I have a similar situation with my car, a recommended tyre pressure setting for two persons and an increased pressure for 4 persons and luggage.

For every other bike and every other car that I have ever owned over the last 40-odd years, my vehicle has had a different tyre pressure setting for light loads and full loads, so I ask myself have the BMW Gods changed the law of physics where the GS-LC is concerned, in that it only ever requires just the one universal tyre pressure setting, loaded or unloaded..... 2.5 bar front 2.9 bar rear...cold.

It's a question that has intrigued me since I purchased my first GS-LC.

Your thoughts gentlemen.. :augie
 
Most folk don't even check their tyres let alone adjust them for the kind of trip that is imminent. BM probably just set a best compromise pressure.
 
If you go on a tyre manufacturers site they sometimes (often) recommend a different pressure to that in the bike's handbook. They also only ever give one value, to be used regardless of load.

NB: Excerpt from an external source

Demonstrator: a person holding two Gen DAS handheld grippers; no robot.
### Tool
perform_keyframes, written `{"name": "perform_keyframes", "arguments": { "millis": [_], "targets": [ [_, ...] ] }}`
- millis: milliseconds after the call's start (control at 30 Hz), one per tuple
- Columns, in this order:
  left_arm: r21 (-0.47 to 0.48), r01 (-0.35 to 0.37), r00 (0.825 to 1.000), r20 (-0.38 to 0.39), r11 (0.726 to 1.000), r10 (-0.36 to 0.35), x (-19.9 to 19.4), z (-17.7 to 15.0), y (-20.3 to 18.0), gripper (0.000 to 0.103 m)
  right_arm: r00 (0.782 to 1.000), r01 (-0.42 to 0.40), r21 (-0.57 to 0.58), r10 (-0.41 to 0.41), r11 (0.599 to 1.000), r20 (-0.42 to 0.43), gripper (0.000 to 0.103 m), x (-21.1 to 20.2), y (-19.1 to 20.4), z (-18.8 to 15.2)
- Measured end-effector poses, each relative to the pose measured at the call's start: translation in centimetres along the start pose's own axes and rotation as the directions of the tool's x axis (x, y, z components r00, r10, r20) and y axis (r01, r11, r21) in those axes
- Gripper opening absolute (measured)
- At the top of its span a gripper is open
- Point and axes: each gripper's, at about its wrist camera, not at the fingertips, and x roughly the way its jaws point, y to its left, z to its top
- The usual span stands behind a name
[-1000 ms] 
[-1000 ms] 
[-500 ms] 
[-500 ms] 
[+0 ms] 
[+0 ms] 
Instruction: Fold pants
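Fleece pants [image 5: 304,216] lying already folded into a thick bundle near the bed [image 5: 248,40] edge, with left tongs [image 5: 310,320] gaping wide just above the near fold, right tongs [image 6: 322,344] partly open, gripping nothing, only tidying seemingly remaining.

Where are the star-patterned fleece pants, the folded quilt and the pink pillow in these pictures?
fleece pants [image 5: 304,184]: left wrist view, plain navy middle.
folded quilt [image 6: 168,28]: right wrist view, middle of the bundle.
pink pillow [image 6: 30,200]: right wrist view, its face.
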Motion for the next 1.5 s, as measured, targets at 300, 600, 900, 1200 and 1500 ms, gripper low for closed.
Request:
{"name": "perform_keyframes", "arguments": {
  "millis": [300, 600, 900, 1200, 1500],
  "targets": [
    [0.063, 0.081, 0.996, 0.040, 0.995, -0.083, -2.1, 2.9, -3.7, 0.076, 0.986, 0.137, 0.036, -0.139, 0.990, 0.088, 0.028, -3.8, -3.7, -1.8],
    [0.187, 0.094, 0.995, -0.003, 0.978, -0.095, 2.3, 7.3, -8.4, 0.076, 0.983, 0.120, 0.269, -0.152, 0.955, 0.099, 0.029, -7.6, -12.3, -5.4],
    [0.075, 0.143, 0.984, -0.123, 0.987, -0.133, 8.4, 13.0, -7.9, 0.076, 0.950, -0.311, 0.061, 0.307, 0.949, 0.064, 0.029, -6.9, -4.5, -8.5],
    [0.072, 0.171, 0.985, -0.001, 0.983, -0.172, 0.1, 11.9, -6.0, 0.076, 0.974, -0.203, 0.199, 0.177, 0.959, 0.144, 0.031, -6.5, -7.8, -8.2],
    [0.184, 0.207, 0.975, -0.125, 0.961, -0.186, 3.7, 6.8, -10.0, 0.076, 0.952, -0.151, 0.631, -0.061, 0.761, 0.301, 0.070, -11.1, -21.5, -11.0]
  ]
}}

I reckon Packer has it pretty much spot on and FWIW I always use the pressure rating recommended by the tyre manufacturer if different to that recommended in the hand book.

Andres
 
Because it doesn't really matter that much in normal use - they now have tyre pressure monitors built in and having multiple settings just complicates matters in detecting low or high pressures before sounding a warning.

PS tyre technology like everything else has moved on so BMW feel confident that all the recommended tyres can now use just the one setting without it causing problems???????
 
Yes I believe TPS dictates one pressure so the spec is for the maximum load. I found F 33, R 36 to feel best solo and lightly loaded.
 
Because it doesn't really matter that much in normal use - they now have tyre pressure monitors built in and having multiple settings just complicates matters in detecting low or high pressures before sounding a warning.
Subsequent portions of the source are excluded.